1 GEOGRAPHIC SETTING AND ENVIRONMENT
Brazil is the largest country in South America, and the fourth-largest country in the world. It lies on the East Coast of South America. Because Brazil lies in the Southern Hemisphere, the seasons are reversed from those in North America: the winter months are May through August, and the warmest summer month is January. The mighty Amazon River, the world’s second-longest river after the Nile in Egypt, flows across northern Brazil. The area around the Amazon River is known as one of the world’s largest rainforests. About one-fourth of all the world’s known plants are found in Brazil. In the latter part of the 1900s, logging and other commercial industries were damaging the rainforest of Brazil. Dozens of animal and plant species became extinct in Brazil during the 1900s. The destruction of the rainforest environment has slowed a little, however. Brazil’s soil is not fertile enough for agriculture in most areas, but it does produce large quantities of cocoa (it ranks third in cocoa production after Cote d’Ivoire and Ghana, both in Africa). River water that flows near cities is polluted by industrial waste.
2 HISTORY AND FOOD
Brazil is a large country that is made up of many different cultures. Each region has a different food specialty. The Portuguese arrived in Brazil in 1500 and brought their tastes and styles of cooking with them. They brought sugar, citrus fruits, and many sweets that are still used for desserts and holidays. The Brazilian “sweet tooth” was developed through the influence of the Europeans. Brazilians use many eggs, fruits, spices (such as cinnamon and cloves), and sugar to make sweet treats, such as ambrosia. They also use savory (not sweet) seasonings such as parsley and garlic. Other nationalities that settled in Brazil were Japanese, Arabs, and Germans. More than one million Italians had migrated to Brazil by 1880. Each immigrant group brought along its own style of cooking.

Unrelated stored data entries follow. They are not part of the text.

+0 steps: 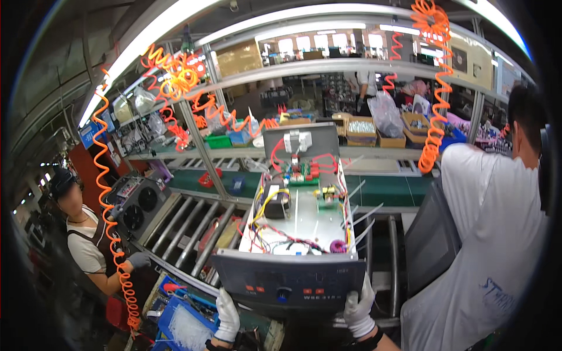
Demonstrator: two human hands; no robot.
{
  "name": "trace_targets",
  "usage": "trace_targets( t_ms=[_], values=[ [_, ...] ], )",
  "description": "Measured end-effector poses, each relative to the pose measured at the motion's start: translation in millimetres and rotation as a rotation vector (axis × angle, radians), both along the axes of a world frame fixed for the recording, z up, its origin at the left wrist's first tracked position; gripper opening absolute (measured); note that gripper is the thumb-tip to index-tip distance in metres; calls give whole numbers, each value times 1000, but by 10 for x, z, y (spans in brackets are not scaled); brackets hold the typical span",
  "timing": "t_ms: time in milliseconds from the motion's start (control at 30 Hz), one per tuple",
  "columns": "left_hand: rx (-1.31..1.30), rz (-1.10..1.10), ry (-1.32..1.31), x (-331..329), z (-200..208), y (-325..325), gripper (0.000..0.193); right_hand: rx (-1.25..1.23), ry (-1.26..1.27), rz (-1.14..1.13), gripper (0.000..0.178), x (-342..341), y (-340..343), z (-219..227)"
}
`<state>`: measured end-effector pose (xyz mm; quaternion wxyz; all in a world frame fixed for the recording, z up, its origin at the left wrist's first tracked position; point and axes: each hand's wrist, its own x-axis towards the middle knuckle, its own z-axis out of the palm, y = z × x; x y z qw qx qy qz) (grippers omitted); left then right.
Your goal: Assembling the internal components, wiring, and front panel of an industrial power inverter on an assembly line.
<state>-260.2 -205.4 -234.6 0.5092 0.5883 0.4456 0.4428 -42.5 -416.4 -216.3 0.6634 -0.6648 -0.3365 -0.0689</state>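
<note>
An open electrical machine (287, 281), probably a welder, sits in front of me with its dark front panel facing me. The panel has a blue knob and several small red-orange buttons. Behind it, a white base tray carries a black transformer (276, 202), green circuit boards (301, 173), a purple ring coil (338, 246) and yellow, red and black wires. My left hand (227, 315), in a white glove, grips the panel's lower left corner. At the lower right corner my gloved right hand (359, 307) is closed on the panel's side edge. Fingertips behind the panel are hidden.
Metal rollers (196, 234) run beneath and left of the machine. A blue tray of white cable ties (190, 324) stands lower left. One person (468, 234) stands close right by a dark panel (433, 237); another (88, 234) is left near a fan unit (137, 205). Orange coiled hoses (105, 175) hang overhead.
</note>
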Motion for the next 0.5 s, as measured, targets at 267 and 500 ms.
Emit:
trace_targets(
  t_ms=[267,500],
  values=[
    [-363,-240,-48,283,-527,-454,36,21,57,-185,68,1074,-141,-106],
    [580,-1054,388,849,988,-230,16,-194,73,-534,57,1723,-749,-260]
  ],
)
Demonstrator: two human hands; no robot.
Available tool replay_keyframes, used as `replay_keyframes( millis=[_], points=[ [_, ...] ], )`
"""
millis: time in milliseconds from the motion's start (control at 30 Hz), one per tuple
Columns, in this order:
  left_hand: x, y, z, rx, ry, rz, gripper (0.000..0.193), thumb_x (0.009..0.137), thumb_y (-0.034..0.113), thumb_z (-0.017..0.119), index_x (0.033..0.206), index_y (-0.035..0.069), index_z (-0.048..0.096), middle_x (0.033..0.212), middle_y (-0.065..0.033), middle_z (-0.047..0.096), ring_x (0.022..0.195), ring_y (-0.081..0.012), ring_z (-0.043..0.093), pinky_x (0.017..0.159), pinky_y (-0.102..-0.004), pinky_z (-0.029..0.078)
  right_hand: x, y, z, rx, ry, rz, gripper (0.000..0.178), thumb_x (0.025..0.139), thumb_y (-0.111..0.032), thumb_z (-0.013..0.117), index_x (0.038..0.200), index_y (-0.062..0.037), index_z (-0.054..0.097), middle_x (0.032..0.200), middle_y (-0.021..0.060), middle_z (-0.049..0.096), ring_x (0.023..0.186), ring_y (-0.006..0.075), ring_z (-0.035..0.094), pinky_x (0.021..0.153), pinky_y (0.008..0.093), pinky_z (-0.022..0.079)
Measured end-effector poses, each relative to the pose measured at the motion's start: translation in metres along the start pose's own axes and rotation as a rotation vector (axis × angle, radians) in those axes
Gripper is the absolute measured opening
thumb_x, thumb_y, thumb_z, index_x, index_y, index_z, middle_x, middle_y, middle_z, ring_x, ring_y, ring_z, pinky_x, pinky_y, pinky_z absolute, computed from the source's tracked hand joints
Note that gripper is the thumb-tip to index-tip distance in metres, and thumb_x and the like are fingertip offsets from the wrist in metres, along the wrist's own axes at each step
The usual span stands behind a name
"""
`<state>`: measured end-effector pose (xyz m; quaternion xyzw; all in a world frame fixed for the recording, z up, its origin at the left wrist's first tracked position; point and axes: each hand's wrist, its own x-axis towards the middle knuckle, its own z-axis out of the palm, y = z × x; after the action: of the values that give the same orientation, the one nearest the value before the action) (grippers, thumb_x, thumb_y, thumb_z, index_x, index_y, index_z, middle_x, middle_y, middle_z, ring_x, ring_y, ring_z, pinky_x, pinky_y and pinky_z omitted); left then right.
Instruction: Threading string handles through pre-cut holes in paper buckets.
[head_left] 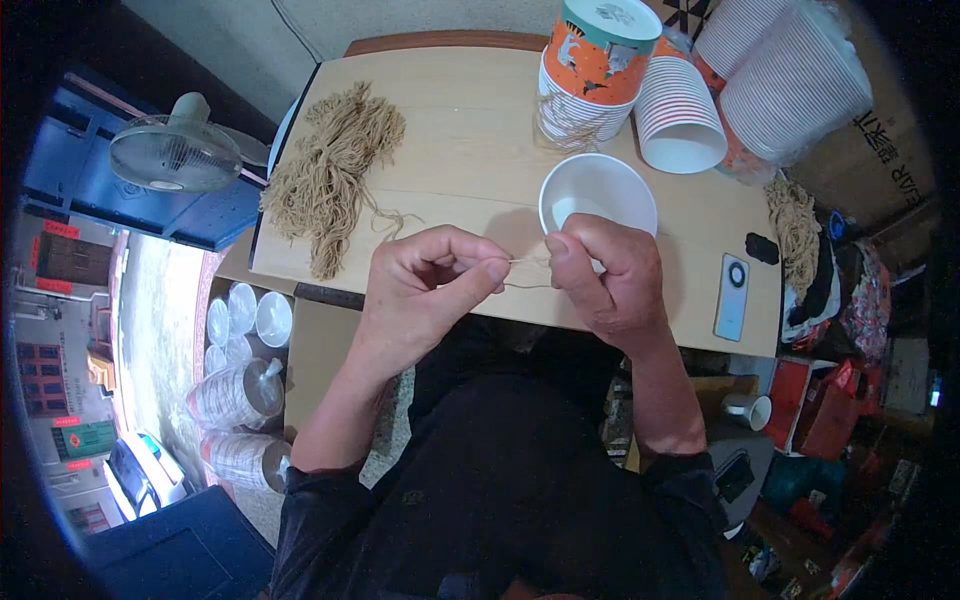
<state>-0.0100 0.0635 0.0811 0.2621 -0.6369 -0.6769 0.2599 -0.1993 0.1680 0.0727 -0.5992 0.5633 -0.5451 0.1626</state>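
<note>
A thin tan string [528,286] stretches between my two hands over the table's front edge. My left hand [418,290] pinches one end of it between thumb and fingertips. My right hand [615,278] is closed on the other side, thumb pressed against the curled fingers. Just behind the right hand lies a white paper bucket [585,180], its open mouth partly hidden by that hand. A loose heap of tan strings [335,180] covers the table's left side, and a few strands trail from it toward my left hand.
Behind the bucket stands an orange and green printed bucket [600,65] on stacked white ones. More nested paper buckets [795,80] fill the back right. A phone [732,297] and a black object [762,248] lie on the right. A fan [178,150] stands at the left.
</note>
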Motion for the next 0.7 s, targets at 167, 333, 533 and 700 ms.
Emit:
replay_keyframes(
  millis=[167,333,533,700],
  points=[
    [0.004,-0.014,0.002,-0.074,0.064,0.002,0.007,0.094,0.003,0.071,0.099,-0.001,0.073,0.087,-0.0047,0.073,0.078,-0.0069,0.066,0.076,-0.0220,0.054,-0.009,0.008,0.004,0.417,0.282,0.297,0.028,0.101,-0.018,0.059,0.082,0.0021,0.062,0.069,0.0046,0.061,0.064,0.0129,0.059,0.059,0.0301,0.047],
    [0.014,-0.034,0.013,-0.452,0.234,-0.076,0.012,0.098,0.011,0.068,0.103,0.000,0.071,0.090,-0.0079,0.073,0.083,-0.0121,0.069,0.083,-0.0270,0.057,-0.032,0.031,0.042,0.111,0.384,0.077,0.011,0.097,-0.005,0.060,0.090,0.0021,0.062,0.081,0.0087,0.063,0.073,0.0175,0.063,0.068,0.0293,0.051],
    [0.016,-0.049,0.031,-0.731,0.219,-0.088,0.015,0.100,0.013,0.065,0.109,0.002,0.070,0.100,-0.0062,0.072,0.092,-0.0125,0.068,0.087,-0.0279,0.056,-0.011,0.019,0.066,0.195,0.404,0.110,0.019,0.094,-0.003,0.065,0.112,0.0022,0.067,0.115,0.0180,0.066,0.099,0.0227,0.067,0.087,0.0299,0.053],
    [0.018,-0.053,0.038,-0.732,0.148,-0.112,0.020,0.102,0.014,0.061,0.116,0.002,0.069,0.108,-0.0058,0.072,0.097,-0.0109,0.066,0.089,-0.0272,0.053,-0.005,0.024,0.060,0.436,0.346,0.189,0.018,0.096,-0.003,0.065,0.113,0.0036,0.068,0.114,0.0140,0.068,0.101,0.0185,0.066,0.089,0.0290,0.053]
  ],
)
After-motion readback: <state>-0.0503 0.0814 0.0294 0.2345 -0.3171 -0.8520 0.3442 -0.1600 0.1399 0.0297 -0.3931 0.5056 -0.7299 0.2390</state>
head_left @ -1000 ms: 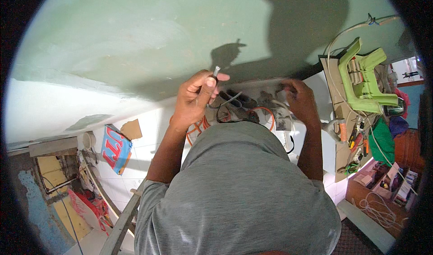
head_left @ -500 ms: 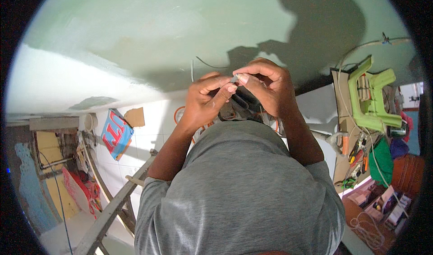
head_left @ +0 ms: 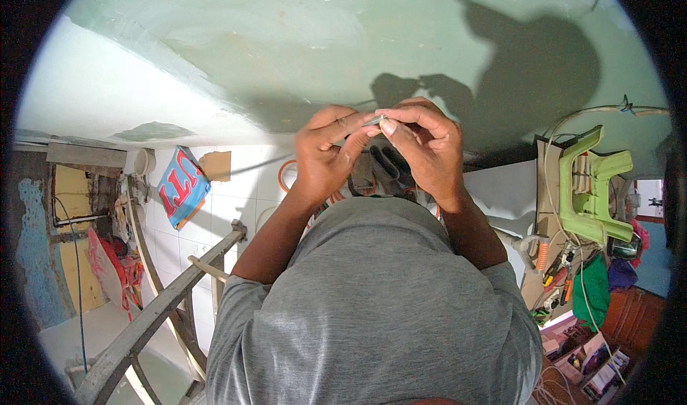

Long before the Europeans arrived, however, the Tupí-Guaraní and other Indian groups lived in Brazil. They planted manioc (a root vegetable like a potato) from which Brazilians learned to make tapioca and farofa , ground manioc, which is similar to fine breadcrumbs. It is toasted in oil and butter and sprinkled over rice, beans, meat, and fish. As of 2001, farofa was still used as the Brazilians’ basic “flour” to make cookies, biscuits, and bread.